In August of 2015, Dr. Susan Ramus and colleagues from the University of Southern California Keck School of Medicine and other institutions published a study in the Journal of the National Cancer Institute (JNCI) that looked for mutations in the BRIP1, BARD1, PALB2, and NBN genes, comparing women with ovarian cancer who are at high risk of the disease due to family history or the presence of an inherited mutation against a control population at average risk for ovarian cancer.
Whether mutations in BRIP1, BARD1, PALB2, or NBN are associated with an increased risk of ovarian cancer.
This study looked at three groups of European women and compared them to each other in the results.
The study authors acknowledge that they may have missed mutations in some women because they were only able to read about 92-99% of each gene, meaning that they missed some parts of participants’ DNA. The authors also were not able to identify women who had more complex changes in their DNA, including large genomic deletions (in which large pieces of a gene or multiple genes are missing) and rearrangements (which occur in DNA that has been inappropriately rearranged).

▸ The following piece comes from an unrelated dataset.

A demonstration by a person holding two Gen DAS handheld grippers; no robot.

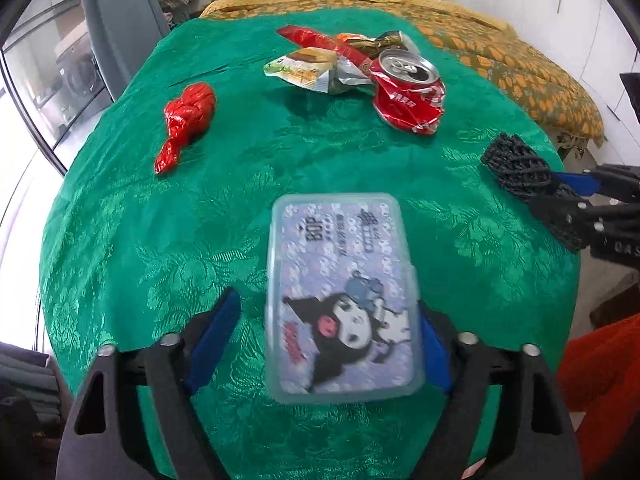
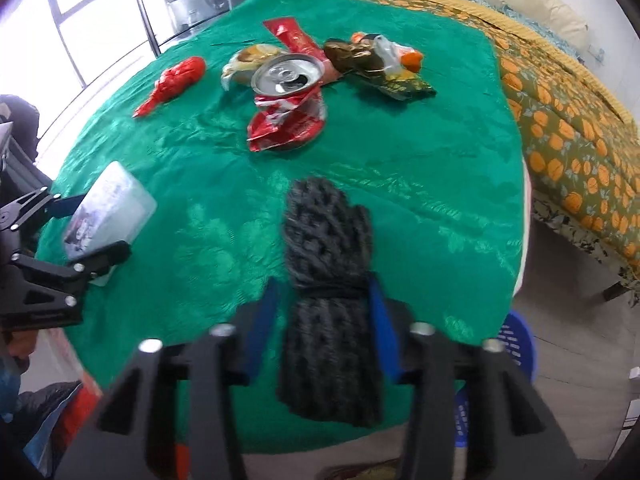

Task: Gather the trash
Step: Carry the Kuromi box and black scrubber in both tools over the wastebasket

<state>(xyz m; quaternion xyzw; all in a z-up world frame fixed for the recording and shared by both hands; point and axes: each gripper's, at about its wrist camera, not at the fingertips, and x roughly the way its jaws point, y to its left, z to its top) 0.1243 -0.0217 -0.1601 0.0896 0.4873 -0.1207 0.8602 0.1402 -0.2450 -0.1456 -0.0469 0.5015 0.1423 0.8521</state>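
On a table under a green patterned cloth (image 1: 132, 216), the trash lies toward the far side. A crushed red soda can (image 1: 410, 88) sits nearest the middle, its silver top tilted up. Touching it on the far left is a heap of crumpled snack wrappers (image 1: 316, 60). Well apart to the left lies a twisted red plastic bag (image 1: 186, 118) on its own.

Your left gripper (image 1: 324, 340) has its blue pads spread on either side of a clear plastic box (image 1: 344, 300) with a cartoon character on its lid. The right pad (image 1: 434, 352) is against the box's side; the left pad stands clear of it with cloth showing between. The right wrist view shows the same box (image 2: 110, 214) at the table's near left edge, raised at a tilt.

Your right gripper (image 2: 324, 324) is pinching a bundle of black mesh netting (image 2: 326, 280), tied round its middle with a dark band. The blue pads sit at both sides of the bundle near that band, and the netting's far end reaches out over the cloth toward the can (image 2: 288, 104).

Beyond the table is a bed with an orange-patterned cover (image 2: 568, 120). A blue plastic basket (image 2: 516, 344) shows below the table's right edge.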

This research identifies mutations in BRIP1 as a risk factor for ovarian cancer. According to the American Cancer Society, the average woman’s risk of ovarian cancer is less than 2%. The study estimates the risk for BRIP1 mutation carries to be about 6% by age 80, which is clinically significant but not as high as mutations in BRCA1 or BRCA2. As Drs. Judith Balmaña of the Vall d’Hebron Institute of Oncology and Susan Domchek of the Basser Center for BRCA say in the accompanying editorial, “As risks of developing BRIP1-associated ovarian cancer are moderate and developing breast cancer uncertain, the risk/benefit profile and timing of oophorectomy are different than for BRCA1/2 and we should not “default” to oophorectomy at age 40 years.”
It is important to keep in mind that BRIP1 and other genes that may increase ovarian cancer risk are still being studied to fully understand the risk that mutations in these genes may confer. This study did not identify PALB2 mutations as increasing ovarian cancer risk; however, a recent study published in JAMA Oncology on December 30, 2015 reached the opposite conclusion. The data from the JAMA Oncology paper indicates that PALB2 mutations (in addition to BRIP1 mutations) are associated with an increased risk of ovarian cancer, with an approximately 10% risk for PALB2 carriers. The JAMA Oncology study results conclude that “if a lifetime risk of 10-15% is confirmed for these genes, it would be reasonable to consider a risk-reducing oophorectomy by age 45 years.” Management guidelines have not been created because more studies are needed to confirm or dispute these findings.